Mularoni Loris, Sabarinathan Radhakrishnan, Deu-Pons Jordi, Gonzalez-Perez Abel, López-Bigas Núria
Research Program on Biomedical Informatics, IMIM Hospital del Mar Medical Research Institute and Universitat Pompeu Fabra, Doctor Aiguader 88, 08003, Barcelona, Catalonia, Spain.
Institució Catalana de Recerca i Estudis Avançats (ICREA), Passeig Lluís Companys 23, 08010, Barcelona, Spain.

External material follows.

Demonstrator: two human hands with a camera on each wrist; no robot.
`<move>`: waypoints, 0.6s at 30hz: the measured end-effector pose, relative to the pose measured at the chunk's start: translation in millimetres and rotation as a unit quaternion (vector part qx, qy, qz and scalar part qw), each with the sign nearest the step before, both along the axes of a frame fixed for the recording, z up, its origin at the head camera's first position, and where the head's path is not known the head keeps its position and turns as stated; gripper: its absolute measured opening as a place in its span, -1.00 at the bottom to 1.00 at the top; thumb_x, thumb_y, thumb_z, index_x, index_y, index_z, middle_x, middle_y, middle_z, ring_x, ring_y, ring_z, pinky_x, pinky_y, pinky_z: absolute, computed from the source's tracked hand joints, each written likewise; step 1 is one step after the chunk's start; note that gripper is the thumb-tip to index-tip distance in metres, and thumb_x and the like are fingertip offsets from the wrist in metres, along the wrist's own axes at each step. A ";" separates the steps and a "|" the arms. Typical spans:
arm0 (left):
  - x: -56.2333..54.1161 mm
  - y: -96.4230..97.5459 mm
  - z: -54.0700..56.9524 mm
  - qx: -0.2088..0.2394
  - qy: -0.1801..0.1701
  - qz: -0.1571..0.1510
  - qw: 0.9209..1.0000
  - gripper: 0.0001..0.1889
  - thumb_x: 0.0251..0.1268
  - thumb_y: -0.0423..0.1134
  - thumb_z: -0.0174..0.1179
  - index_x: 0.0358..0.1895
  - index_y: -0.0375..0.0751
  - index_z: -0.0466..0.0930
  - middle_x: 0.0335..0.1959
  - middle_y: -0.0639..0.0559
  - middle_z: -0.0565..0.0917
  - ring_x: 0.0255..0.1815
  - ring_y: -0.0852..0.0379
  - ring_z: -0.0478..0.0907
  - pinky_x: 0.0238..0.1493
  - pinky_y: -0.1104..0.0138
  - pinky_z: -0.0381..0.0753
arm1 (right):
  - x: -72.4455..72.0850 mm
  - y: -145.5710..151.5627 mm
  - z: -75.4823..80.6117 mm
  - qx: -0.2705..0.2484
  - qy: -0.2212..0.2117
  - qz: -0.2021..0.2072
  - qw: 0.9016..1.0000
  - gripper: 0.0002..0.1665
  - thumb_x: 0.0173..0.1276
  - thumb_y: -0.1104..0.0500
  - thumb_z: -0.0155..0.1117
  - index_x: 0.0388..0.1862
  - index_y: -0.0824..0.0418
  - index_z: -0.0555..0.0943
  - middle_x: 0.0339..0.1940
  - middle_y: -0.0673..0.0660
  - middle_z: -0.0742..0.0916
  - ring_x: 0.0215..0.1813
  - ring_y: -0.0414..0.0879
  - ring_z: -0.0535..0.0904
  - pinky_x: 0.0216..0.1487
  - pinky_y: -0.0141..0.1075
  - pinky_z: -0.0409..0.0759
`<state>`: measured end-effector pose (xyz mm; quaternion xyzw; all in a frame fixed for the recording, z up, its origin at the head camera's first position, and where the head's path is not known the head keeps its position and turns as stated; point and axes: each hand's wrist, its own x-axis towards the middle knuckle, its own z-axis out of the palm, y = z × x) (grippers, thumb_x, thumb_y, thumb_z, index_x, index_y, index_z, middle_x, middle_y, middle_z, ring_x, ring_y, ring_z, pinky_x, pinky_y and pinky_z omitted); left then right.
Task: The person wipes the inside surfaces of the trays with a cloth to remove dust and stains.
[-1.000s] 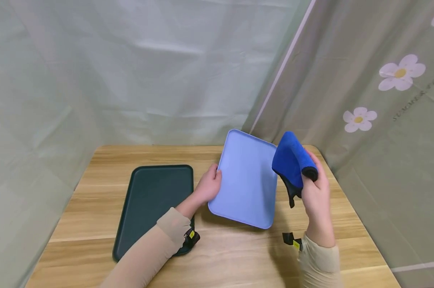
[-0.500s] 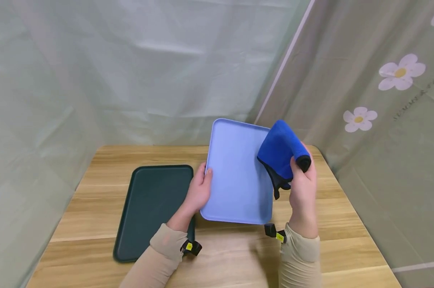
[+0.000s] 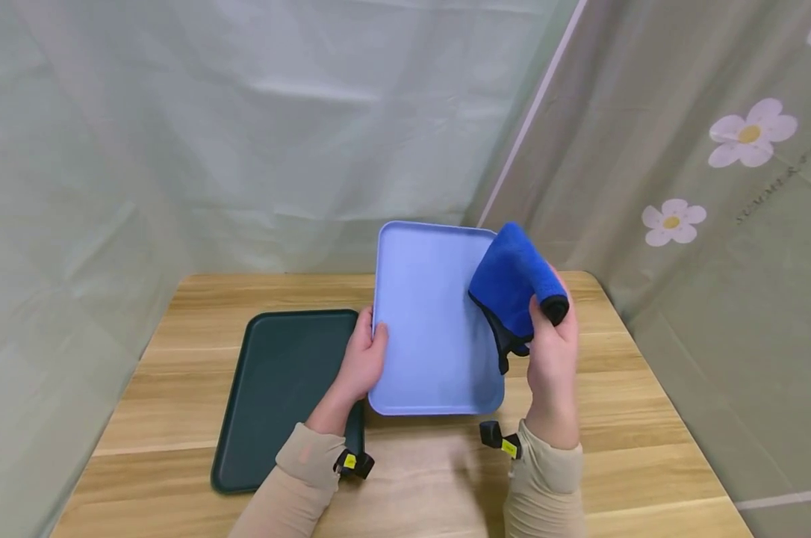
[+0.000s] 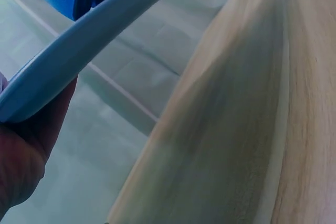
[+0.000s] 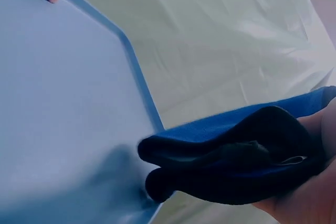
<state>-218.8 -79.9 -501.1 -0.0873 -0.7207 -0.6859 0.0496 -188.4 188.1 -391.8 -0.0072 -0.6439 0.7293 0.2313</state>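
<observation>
A light blue rectangular tray (image 3: 432, 329) is held up off the table, its inner face toward the head camera. My left hand (image 3: 364, 355) grips its left edge, thumb on the inner face and the other fingers behind; the left wrist view shows the raised tray edge (image 4: 79, 45) from below. In my right hand (image 3: 555, 366) is a folded blue cloth (image 3: 509, 280) with black trim, pinched at its rolled right end. The cloth overlaps the tray's right side. From the right wrist view, the folded cloth (image 5: 236, 156) is close to the tray; contact is hard to tell.
A dark green tray (image 3: 291, 388) lies flat on the wooden table (image 3: 620, 478), left of the raised tray and partly behind my left forearm. Pale curtains (image 3: 311, 134) hang behind the table and along its sides. Each wrist carries a small black camera.
The blue tray has moved left and slightly up and turned more upright in my left hand. My right hand has brought the cloth leftward, over the tray's right side.
</observation>
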 end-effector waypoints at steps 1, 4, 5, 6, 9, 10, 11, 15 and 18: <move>0.4 -0.8 0.3 -0.002 0.001 0.001 1.000 -0.63 0.77 -0.30 -0.14 0.45 -0.36 0.31 0.27 -0.33 0.54 0.17 -0.19 0.54 0.21 -0.01 0.52 | 0.2 -0.9 -0.3 -0.012 0.007 -0.004 1.000 -0.44 0.71 0.26 0.07 0.61 0.09 0.45 0.56 0.09 0.48 0.59 0.09 0.22 0.55 0.18 0.06; 2.0 -2.4 1.7 -0.005 0.007 0.004 1.000 -0.63 0.77 -0.28 -0.14 0.46 -0.33 0.31 0.27 -0.31 0.53 0.17 -0.19 0.53 0.22 -0.04 0.50 | -0.5 -4.8 -0.5 -0.057 0.041 -0.020 0.997 -0.43 0.70 0.28 0.08 0.62 0.17 0.41 0.54 0.14 0.48 0.58 0.11 0.26 0.58 0.09 0.11; 2.5 -2.8 2.2 -0.004 0.010 0.003 1.000 -0.62 0.78 -0.27 -0.14 0.46 -0.32 0.32 0.27 -0.30 0.54 0.18 -0.18 0.53 0.22 -0.04 0.50 | -1.3 -6.5 -0.7 -0.074 0.054 -0.027 0.995 -0.44 0.70 0.28 0.10 0.61 0.19 0.41 0.52 0.16 0.50 0.56 0.12 0.28 0.58 0.05 0.15; 3.2 -3.1 2.6 -0.003 0.013 0.001 1.000 -0.62 0.79 -0.26 -0.14 0.47 -0.31 0.32 0.27 -0.30 0.55 0.18 -0.17 0.54 0.22 -0.04 0.51 | -2.0 -8.6 -1.0 -0.086 0.066 -0.037 0.993 -0.44 0.69 0.28 0.11 0.60 0.20 0.41 0.51 0.16 0.51 0.55 0.12 0.31 0.57 0.02 0.19; 4.8 -2.7 3.6 -0.001 0.027 -0.010 1.000 -0.60 0.82 -0.21 -0.11 0.50 -0.29 0.33 0.23 -0.30 0.59 0.15 -0.17 0.58 0.18 -0.07 0.56 | -6.0 -15.7 -3.5 -0.083 0.104 -0.065 0.989 -0.47 0.67 0.30 0.15 0.56 0.21 0.47 0.48 0.17 0.55 0.51 0.13 0.36 0.53 -0.02 0.27; 5.2 -2.2 3.6 -0.002 0.031 -0.013 0.999 -0.59 0.82 -0.20 -0.10 0.51 -0.29 0.33 0.22 -0.31 0.61 0.14 -0.19 0.60 0.16 -0.08 0.58 | -7.7 -18.1 -4.9 -0.065 0.116 -0.072 0.989 -0.48 0.66 0.32 0.15 0.54 0.21 0.49 0.48 0.18 0.56 0.51 0.13 0.37 0.51 -0.01 0.28; 5.8 -1.3 3.7 -0.006 0.035 -0.015 0.999 -0.57 0.82 -0.18 -0.09 0.53 -0.30 0.33 0.22 -0.32 0.61 0.15 -0.20 0.61 0.17 -0.10 0.59 | -9.3 -20.8 -6.8 -0.034 0.124 -0.082 0.988 -0.47 0.66 0.34 0.15 0.54 0.19 0.51 0.49 0.16 0.57 0.51 0.13 0.38 0.50 0.00 0.30; 10.7 4.5 4.2 -0.032 0.039 -0.016 0.999 -0.51 0.83 -0.13 -0.12 0.58 -0.34 0.31 0.39 -0.34 0.55 0.36 -0.25 0.53 0.36 -0.19 0.49 | -16.5 -33.1 -17.1 0.132 0.140 -0.095 0.977 -0.33 0.53 0.52 0.05 0.54 0.13 0.54 0.51 0.15 0.59 0.53 0.12 0.43 0.50 0.05 0.36; 16.1 10.4 6.0 -0.037 0.037 -0.023 0.998 -0.48 0.85 -0.09 -0.17 0.60 -0.34 0.29 0.47 -0.32 0.49 0.45 -0.26 0.46 0.44 -0.20 0.41 | -21.7 -42.8 -24.8 0.242 0.135 -0.072 0.958 -0.16 0.35 0.61 0.01 0.54 0.07 0.55 0.55 0.13 0.56 0.60 0.10 0.38 0.58 0.09 0.29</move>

Genome Biol. 2016 Jun 16;17(1):128. doi: 10.1186/s13059-016-0994-0.
Distinguishing the driver mutations from somatic mutations in a tumor genome is one of the major challenges of cancer research. This challenge is more acute and far from solved for non-coding mutations. Here we present OncodriveFML, a method designed to analyze the pattern of somatic mutations across tumors in both coding and non-coding genomic regions to identify signals of positive selection, and therefore, their involvement in tumorigenesis. We describe the method and illustrate its usefulness to identify protein-coding genes, promoters, untranslated regions, intronic splice regions, and lncRNAs-containing driver mutations in several malignancies.
区分肿瘤基因组中的驱动突变和体细胞突变是癌症研究的主要挑战之一。对于非编码突变而言,这一挑战更为严峻且远未得到解决。在此,我们介绍OncodriveFML,这是一种旨在分析编码和非编码基因组区域中肿瘤体细胞突变模式以识别正选择信号,进而确定其在肿瘤发生中作用的方法。我们描述了该方法,并举例说明了它在识别多种恶性肿瘤中含驱动突变的蛋白质编码基因、启动子、非翻译区、内含子剪接区域和长链非编码RNA方面的实用性。